Exercise brief:
Of the lines in the data below, write out exactly those from the one holding "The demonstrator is" through the one holding "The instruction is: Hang", both included.

Available records:

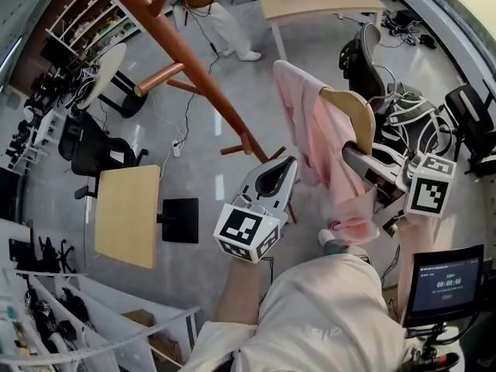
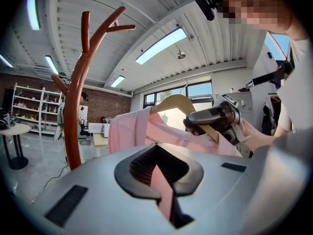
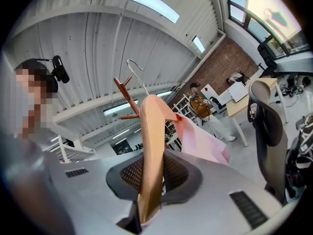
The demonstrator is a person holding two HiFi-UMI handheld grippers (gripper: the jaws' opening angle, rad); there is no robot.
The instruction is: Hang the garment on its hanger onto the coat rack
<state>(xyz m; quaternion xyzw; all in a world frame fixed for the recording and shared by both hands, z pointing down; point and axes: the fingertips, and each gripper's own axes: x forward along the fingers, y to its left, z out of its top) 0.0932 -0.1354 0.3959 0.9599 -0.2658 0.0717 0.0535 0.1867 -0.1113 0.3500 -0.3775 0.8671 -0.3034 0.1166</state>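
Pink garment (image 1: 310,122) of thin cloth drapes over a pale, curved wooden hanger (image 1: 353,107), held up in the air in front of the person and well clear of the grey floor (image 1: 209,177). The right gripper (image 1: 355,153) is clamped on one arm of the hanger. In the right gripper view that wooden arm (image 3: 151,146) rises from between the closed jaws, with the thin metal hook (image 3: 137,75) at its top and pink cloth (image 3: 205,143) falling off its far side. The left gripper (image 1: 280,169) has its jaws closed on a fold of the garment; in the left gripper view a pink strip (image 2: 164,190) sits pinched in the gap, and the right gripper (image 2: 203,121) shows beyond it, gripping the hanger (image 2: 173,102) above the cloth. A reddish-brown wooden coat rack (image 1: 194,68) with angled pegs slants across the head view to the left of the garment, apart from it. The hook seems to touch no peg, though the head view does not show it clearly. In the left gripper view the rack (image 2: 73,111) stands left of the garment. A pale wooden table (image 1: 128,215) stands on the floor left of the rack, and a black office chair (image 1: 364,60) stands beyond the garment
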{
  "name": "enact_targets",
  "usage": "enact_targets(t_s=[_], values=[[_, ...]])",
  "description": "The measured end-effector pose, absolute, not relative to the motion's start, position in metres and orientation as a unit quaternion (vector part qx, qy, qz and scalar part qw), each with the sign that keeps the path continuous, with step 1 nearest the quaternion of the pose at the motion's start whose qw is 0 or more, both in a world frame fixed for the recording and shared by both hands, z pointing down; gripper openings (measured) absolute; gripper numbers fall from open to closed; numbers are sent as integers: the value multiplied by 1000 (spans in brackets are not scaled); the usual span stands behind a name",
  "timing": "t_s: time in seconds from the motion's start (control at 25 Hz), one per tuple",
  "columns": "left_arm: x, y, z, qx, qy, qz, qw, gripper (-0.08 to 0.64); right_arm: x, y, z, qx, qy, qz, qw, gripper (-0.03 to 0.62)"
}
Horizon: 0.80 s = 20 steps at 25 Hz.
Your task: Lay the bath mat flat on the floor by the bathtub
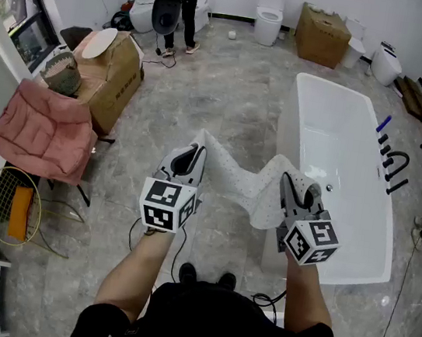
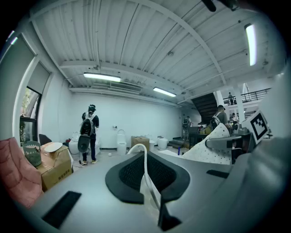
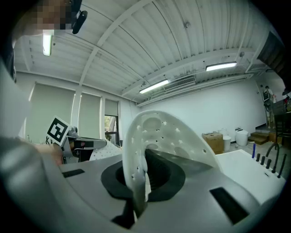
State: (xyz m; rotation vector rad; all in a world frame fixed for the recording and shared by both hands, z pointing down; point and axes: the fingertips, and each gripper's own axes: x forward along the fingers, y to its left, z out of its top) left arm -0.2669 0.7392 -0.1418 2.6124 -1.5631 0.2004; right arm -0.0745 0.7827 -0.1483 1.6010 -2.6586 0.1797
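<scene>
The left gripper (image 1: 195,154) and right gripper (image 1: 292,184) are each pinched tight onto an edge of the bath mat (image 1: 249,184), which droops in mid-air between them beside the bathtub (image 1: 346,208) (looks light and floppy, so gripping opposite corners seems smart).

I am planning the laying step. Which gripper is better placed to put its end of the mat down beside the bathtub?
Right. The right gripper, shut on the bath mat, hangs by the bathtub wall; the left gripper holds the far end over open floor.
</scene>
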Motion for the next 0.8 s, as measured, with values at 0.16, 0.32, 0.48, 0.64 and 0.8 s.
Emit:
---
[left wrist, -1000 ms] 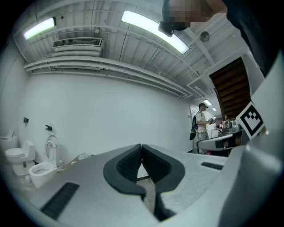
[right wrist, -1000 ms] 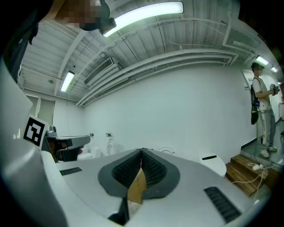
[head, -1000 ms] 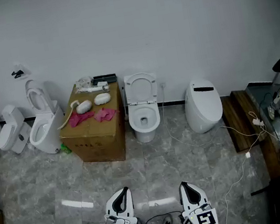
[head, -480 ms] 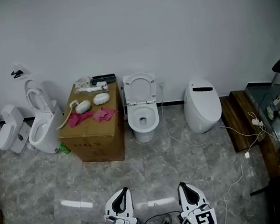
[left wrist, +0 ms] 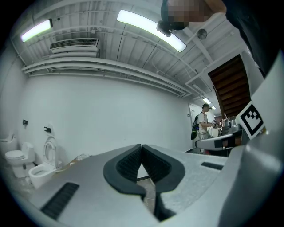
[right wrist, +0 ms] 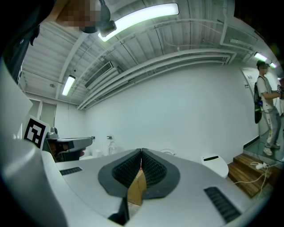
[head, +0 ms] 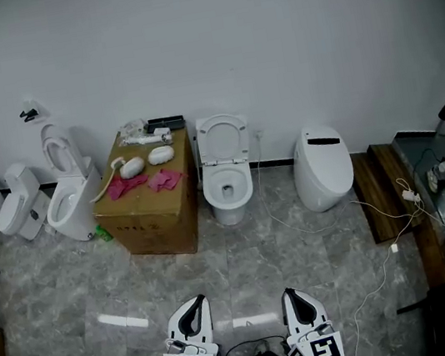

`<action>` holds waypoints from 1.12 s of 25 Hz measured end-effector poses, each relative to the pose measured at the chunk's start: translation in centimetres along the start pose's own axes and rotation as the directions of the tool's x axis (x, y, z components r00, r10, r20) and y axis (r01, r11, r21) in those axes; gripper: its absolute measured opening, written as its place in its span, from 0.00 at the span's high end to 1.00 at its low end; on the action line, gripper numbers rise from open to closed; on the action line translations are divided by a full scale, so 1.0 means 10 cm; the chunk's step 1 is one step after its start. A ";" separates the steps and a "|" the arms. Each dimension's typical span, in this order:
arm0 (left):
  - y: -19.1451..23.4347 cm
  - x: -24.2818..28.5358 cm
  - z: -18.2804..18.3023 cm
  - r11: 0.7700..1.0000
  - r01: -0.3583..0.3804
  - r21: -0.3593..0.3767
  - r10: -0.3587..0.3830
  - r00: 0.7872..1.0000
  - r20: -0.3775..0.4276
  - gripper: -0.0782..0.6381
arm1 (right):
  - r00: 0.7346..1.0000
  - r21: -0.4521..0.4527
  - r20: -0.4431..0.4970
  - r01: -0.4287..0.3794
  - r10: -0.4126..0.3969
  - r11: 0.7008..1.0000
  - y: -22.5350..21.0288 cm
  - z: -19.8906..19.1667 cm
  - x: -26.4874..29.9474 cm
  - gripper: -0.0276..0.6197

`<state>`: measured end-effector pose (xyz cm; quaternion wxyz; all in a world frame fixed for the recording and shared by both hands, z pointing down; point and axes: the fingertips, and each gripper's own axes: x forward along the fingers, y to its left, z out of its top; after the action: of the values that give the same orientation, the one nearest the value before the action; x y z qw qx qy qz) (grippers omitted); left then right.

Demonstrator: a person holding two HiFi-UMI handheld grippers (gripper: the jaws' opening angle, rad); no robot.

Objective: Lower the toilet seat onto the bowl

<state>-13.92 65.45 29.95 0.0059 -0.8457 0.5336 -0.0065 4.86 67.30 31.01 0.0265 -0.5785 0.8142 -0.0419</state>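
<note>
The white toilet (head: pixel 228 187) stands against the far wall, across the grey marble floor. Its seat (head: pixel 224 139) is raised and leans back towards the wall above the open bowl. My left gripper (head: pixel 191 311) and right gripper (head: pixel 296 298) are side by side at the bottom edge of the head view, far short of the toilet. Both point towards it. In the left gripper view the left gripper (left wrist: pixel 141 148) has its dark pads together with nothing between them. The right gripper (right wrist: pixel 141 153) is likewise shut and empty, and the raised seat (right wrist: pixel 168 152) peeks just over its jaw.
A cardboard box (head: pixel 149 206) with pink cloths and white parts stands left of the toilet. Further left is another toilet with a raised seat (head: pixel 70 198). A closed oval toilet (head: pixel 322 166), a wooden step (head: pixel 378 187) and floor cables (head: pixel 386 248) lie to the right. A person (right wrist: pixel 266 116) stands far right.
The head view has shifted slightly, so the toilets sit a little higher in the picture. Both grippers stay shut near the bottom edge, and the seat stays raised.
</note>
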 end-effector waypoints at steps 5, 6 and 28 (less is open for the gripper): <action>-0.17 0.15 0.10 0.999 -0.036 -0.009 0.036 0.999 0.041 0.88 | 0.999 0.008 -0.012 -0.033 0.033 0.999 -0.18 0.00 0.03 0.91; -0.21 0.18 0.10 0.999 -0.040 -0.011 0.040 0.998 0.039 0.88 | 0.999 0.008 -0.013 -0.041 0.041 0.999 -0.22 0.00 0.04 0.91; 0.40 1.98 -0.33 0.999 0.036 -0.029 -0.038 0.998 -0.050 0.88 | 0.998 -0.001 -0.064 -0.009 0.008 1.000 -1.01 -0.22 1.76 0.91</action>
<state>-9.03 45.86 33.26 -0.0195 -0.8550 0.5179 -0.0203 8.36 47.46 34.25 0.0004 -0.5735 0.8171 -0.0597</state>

Solution for this task:
The demonstrator is a person holding two HiFi-UMI handheld grippers (gripper: the jaws' opening angle, rad); there is no robot.
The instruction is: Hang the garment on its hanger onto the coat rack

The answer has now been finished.